Noah’s bravery – to stand up for justice in a world that mocked and despised it – likely heightened his despair over the destruction of an evil that could have been averted had a corrupt civilization repented.
There is another reason Noah found comfort in wine. He had a tremendous task – to be ordained by God to regenerate and rebuild the world. Did Noah want to escape this destiny? Did he just want to be left alone to tend his vineyard? Did his son Ham not only witness his drunk father’s nakedness – already a dishonor of respect for a parent – but told his brothers in order to mock his father’s humanity, vulnerability and supposed passivity? We cannot glean this from the text.
But these passages in our Bible remind me of S.Y. Agnon’s “Fable of the Goat,” a story of the unbridgeable gap between the generation of the fathers and the generation of the sons. The lack of empathy in Ham’s actions, his condemnation of the old, disposable world of his father, the egotism of his youth in contrast to the extreme old age of his father – this lack of empathy, the mocking of the survivor for his passivity and for his attempt to forget the burdens of awesome responsibilities if only for a moment – this is simply unforgivable.
Ham’s rejection of the past simply earns him the curse of servitude.
As for Noah and for all of us: The temptation to escape the burdens of survival and destiny is seductive.
Drugs, alcohol, hedonism, the gods of politics that failed, the will to be overwhelmingly powerful without responsibility – these are avenues of escape from trauma and from God-given obligations. We escape into the magic elixir of leveling the playing field and toy with dangerous ideas that all is equal, none should be censured, all behavior is permissible, no human being should be judged.
In a word, this is a moral equivalence that shields our eyes from recognizing evil where it exists and rooting it out.

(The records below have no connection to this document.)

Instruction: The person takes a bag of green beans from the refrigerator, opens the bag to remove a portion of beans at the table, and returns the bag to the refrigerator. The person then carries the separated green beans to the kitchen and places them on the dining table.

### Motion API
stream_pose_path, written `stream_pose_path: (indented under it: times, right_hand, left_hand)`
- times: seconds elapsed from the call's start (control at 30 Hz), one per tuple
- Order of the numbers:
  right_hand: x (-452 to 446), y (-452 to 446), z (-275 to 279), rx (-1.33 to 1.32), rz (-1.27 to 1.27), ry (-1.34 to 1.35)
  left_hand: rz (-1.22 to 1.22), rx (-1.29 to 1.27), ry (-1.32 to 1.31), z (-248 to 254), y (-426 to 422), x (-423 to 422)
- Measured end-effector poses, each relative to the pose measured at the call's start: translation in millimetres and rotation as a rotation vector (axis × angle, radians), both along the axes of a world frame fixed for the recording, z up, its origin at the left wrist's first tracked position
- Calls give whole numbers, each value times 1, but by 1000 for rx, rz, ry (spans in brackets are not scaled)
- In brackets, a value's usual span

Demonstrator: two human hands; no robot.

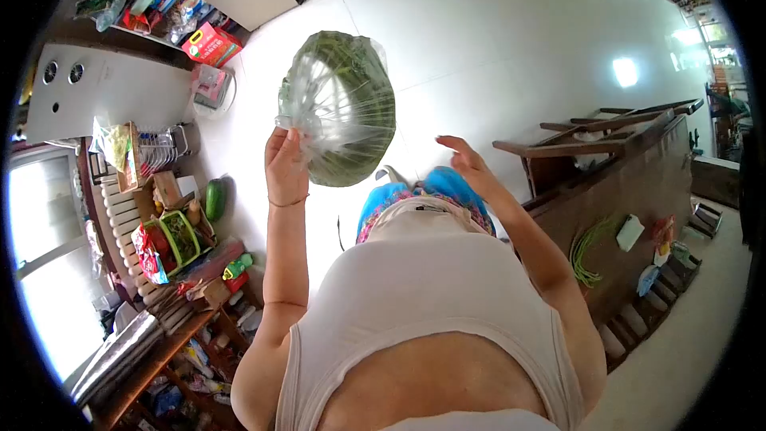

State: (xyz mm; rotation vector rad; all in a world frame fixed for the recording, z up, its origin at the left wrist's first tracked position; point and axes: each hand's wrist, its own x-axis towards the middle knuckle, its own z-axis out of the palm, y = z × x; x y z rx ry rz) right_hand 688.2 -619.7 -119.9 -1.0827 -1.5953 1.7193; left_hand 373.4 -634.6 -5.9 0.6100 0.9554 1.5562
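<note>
- Biggest thing here is the pale, shiny floor [495, 48], which runs under everything, so a dropped load would land on something hard, I reckon.
- Dark wooden tabletop [638, 191] is over on the right, with a wooden chair [558, 149] at its far side, so I'd give that corner some room on any swing.
- Main item: a clear plastic bag [339, 108] full of long green stuff curled round in a ring. It's held up on the far left of the body, above the floor and well apart from the tabletop. The pale middle could be floor showing through or just glare, can't tell.
- Loose green strands [589, 254] lie on the tabletop, right side.
- Left hand [286, 161]: grip is pinched together, clamped on the bag.
- Right hand [467, 161]: fingers apart, nothing in them, near the bag but not touching. IMO a palm under the load would take the strain off.
- Smallest bit, the gathered neck [307, 124]: keep it bunched tight, since thin plastic probably slips or stretches.
</note>
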Motion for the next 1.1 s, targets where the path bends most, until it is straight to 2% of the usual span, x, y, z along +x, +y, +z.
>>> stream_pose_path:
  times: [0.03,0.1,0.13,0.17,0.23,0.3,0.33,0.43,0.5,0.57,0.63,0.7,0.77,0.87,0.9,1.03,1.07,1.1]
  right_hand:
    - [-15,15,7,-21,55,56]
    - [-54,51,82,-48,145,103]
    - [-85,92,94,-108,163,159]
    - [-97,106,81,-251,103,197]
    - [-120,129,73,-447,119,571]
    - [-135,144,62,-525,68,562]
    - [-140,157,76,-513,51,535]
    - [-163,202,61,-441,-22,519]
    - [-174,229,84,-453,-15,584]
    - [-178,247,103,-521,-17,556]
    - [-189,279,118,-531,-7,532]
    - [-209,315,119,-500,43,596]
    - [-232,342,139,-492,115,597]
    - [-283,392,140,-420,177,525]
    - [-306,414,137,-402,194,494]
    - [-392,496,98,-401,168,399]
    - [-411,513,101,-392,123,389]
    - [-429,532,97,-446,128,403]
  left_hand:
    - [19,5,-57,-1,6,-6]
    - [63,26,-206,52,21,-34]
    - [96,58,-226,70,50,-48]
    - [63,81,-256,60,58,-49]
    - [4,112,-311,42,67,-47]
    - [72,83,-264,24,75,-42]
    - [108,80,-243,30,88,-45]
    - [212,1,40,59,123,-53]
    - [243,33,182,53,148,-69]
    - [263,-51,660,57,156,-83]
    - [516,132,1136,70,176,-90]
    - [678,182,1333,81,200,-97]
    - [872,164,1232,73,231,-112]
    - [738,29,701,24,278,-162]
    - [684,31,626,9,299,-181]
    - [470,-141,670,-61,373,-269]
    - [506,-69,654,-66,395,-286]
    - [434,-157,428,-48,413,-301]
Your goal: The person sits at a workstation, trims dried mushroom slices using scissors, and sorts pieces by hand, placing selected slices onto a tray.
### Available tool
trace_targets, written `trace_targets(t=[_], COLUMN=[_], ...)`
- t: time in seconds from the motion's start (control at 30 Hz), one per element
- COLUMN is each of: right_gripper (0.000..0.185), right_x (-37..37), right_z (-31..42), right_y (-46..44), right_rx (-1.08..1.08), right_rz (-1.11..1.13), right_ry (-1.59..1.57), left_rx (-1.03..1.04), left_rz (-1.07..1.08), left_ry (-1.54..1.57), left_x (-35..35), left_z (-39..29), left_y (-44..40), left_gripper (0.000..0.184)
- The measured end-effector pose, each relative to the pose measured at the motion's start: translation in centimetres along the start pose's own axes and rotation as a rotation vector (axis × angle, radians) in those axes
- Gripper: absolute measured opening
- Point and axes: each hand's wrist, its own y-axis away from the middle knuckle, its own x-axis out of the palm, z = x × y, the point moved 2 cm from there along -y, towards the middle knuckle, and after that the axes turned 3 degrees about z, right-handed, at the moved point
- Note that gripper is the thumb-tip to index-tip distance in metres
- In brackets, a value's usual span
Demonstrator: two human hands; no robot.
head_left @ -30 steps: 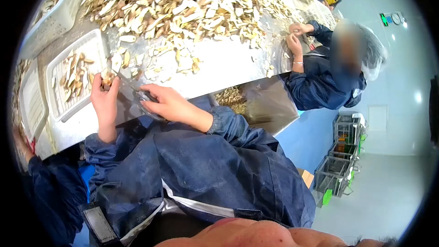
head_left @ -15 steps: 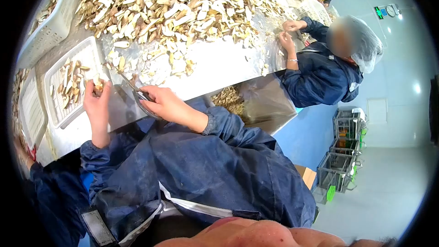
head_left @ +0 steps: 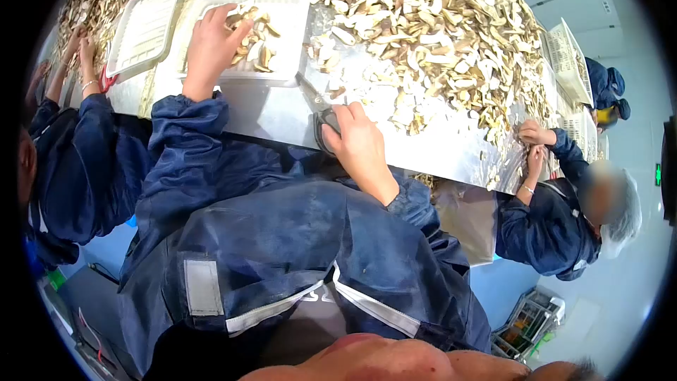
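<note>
My left hand (head_left: pixel 214 44) reaches into a white plastic basket (head_left: pixel 290 35), its thumb and fingers apart above dried mushroom slices (head_left: pixel 259 49). Whether a fingertip touches a slice is hard to see. My right hand (head_left: pixel 361 142) is closed around the dark handles of a pair of scissors (head_left: pixel 319 104) at the table's near edge. The scissor blades point up and left, toward the basket's lower right corner. Right of the basket, a large heap of mushroom slices (head_left: pixel 430 28) spreads over the metal table (head_left: pixel 441 142).
Another white basket (head_left: pixel 144 25) stands to the left. A co-worker's hands (head_left: pixel 84 53) are beside it, near something red. To the right, a co-worker (head_left: pixel 553 219) in a hair cover handles pieces at the heap's edge. Crates (head_left: pixel 572 63) stand beyond, and a plastic bag (head_left: pixel 467 219) hangs below the table edge.
My view has turned left. My left hand has moved from beside the basket to inside it and let go of the mushroom piece it held. My right hand still holds the scissors.
</note>
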Motion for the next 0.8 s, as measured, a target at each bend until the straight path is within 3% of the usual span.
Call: trace_targets(t=[0.17,0.27,0.37,0.5,0.6,0.8], right_gripper=[0.023,0.020,0.022,0.022,0.023,0.022], right_x=[0.1,-1.0,-1.8,0.0,1.4,1.4], right_z=[-0.3,-0.8,-3.6,-6.1,-6.9,-7.6], right_y=[-1.1,-3.1,-8.5,-12.9,-15.2,-13.6], right_rx=[-0.020,0.034,-0.003,-0.001,0.036,0.055], right_rz=[0.002,0.032,-0.101,-0.149,-0.063,-0.131], right_ry=[0.124,0.143,0.104,0.205,0.279,0.234], left_rx=[-0.105,0.031,0.098,0.078,0.105,0.119], left_rz=[-0.033,-0.259,-0.299,-0.368,-0.319,-0.241], left_ry=[-0.106,-0.182,0.116,0.250,0.290,0.401], left_x=[-0.3,0.6,2.3,0.8,1.2,1.4], left_z=[-1.8,-2.2,-0.8,-3.4,-5.0,-6.9], left_y=[1.0,2.6,3.3,3.6,4.4,5.6], left_gripper=[0.039,0.035,0.031,0.024,0.021,0.018])
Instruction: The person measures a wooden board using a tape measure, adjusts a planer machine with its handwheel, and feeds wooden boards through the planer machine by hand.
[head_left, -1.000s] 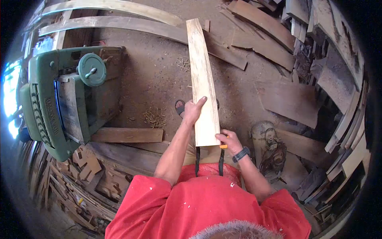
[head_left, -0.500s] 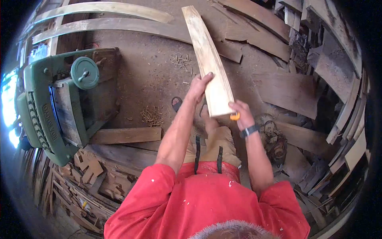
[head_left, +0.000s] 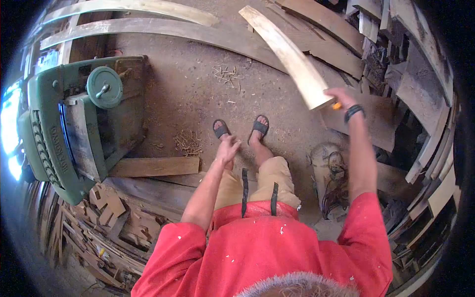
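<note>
A long, pale wooden board slants up and to the left, held near its lower end by my right hand. The fingers are closed around that end, and a small orange object shows beneath them, too little of it visible to name. My left hand is in front of my legs, off the board, with nothing seen in it. Its fingers are slightly blurred but look loosely apart.
A green machine with a handwheel stands on the left. Long planks lie across the back, and timber is stacked at the right. Wood offcuts fill the lower left. A dusty motor-like device sits right of my legs.
My left hand has let go of the board and dropped back toward my legs. My right hand has carried the board's near end up and to the right.
</note>
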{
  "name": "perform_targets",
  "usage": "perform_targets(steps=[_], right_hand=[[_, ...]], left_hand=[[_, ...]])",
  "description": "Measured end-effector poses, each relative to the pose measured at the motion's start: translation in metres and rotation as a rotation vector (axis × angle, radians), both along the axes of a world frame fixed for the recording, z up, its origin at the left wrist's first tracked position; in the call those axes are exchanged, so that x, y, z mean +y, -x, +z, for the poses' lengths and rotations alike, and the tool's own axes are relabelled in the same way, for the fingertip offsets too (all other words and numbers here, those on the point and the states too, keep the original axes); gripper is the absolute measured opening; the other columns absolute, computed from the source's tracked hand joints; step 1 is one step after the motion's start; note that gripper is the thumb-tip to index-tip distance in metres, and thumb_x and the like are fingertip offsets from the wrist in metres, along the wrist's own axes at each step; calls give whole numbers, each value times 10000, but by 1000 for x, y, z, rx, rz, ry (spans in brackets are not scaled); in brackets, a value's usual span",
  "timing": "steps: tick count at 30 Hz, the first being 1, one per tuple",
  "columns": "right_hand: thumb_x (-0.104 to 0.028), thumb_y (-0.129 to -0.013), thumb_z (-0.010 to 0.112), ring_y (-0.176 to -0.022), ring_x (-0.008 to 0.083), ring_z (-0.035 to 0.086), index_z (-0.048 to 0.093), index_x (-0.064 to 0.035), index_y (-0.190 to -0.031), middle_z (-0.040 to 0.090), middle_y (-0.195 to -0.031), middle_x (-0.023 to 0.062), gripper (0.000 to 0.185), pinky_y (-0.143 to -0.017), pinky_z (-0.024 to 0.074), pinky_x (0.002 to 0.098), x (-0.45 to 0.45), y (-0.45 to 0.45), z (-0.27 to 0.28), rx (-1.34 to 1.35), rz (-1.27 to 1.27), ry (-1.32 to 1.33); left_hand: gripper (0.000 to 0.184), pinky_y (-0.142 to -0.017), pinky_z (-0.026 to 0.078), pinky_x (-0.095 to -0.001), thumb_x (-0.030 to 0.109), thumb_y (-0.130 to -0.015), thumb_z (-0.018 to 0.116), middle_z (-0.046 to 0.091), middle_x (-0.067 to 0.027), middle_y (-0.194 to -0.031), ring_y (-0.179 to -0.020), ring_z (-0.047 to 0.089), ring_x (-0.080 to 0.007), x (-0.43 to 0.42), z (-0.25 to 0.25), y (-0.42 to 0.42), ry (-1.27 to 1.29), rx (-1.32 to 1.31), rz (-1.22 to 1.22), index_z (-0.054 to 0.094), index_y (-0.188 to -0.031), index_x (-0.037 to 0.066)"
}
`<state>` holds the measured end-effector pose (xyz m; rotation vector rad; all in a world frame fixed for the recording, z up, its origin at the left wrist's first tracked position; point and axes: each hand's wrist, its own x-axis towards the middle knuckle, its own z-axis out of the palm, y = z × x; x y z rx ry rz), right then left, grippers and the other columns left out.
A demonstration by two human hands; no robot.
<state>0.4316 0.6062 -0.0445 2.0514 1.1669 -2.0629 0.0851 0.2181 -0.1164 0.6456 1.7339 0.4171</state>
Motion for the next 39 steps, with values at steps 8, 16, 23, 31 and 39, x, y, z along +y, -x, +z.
perform_targets(steps=[8,16,23,31,39], right_hand=[[-309,-858,618,-805,297,664,703,13,-979,712,-873,158,355,-761,515,434,115,-132,-13,-602,135,-854],[-232,-822,680,-654,279,639,693,-59,-801,682,-736,150,174,-643,515,435,-138,-16,29,-391,964,-32],[-320,-889,551,-620,305,623,660,-18,-784,655,-685,159,337,-620,492,422,-315,-4,68,-33,870,45],[-199,-834,578,-808,401,630,650,-9,-816,653,-858,194,204,-725,496,459,-295,127,187,-150,880,-251],[-103,-885,554,-756,294,627,633,20,-946,640,-839,203,158,-717,488,381,-288,198,167,-85,569,-412]], left_hand=[[383,-875,519,-329,199,-938,617,687,-188,-1069,-998,667,-232,-120,22,29,32,200,446,581,-1199,-80],[330,-716,530,-274,200,-974,596,674,-88,-1053,-846,639,-143,-97,26,31,-8,-105,651,574,-1220,-18],[387,-829,535,-342,230,-930,635,716,-122,-1021,-885,686,-216,-85,59,48,-21,55,217,615,-1198,-48],[320,-764,545,-328,215,-929,627,704,-126,-941,-836,679,-191,-72,60,134,-31,-2,580,628,-1132,-33],[335,-805,538,-363,284,-895,653,713,-166,-960,-865,694,-233,-82,23,218,3,135,422,675,-1075,2]])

Jews fail often in the modern world to articulate what our ancient and medieval ancestors were not afraid to articulate – our lives are a living polemic to our destiny as a “holy nation” and God’s treasured people.
No – we are not like everyone else.
There are times when we want to escape the arsons of our history and the burden of being chosen. But those moments are brief, yet very human.
Noah was a courageous man in any generation, and we are his offspring.
We build our arks, we witness cataclysm, we drink from the vineyard – but we will never deny who we are.
I thank Professor Avivah Gottlieb Zornberg for inspiring this essay and for making me think about issues and problems that are often difficult, as a Jew and human being, to confront.
The author is rabbi of Beth Ami Congregation in Boca Raton, Florida.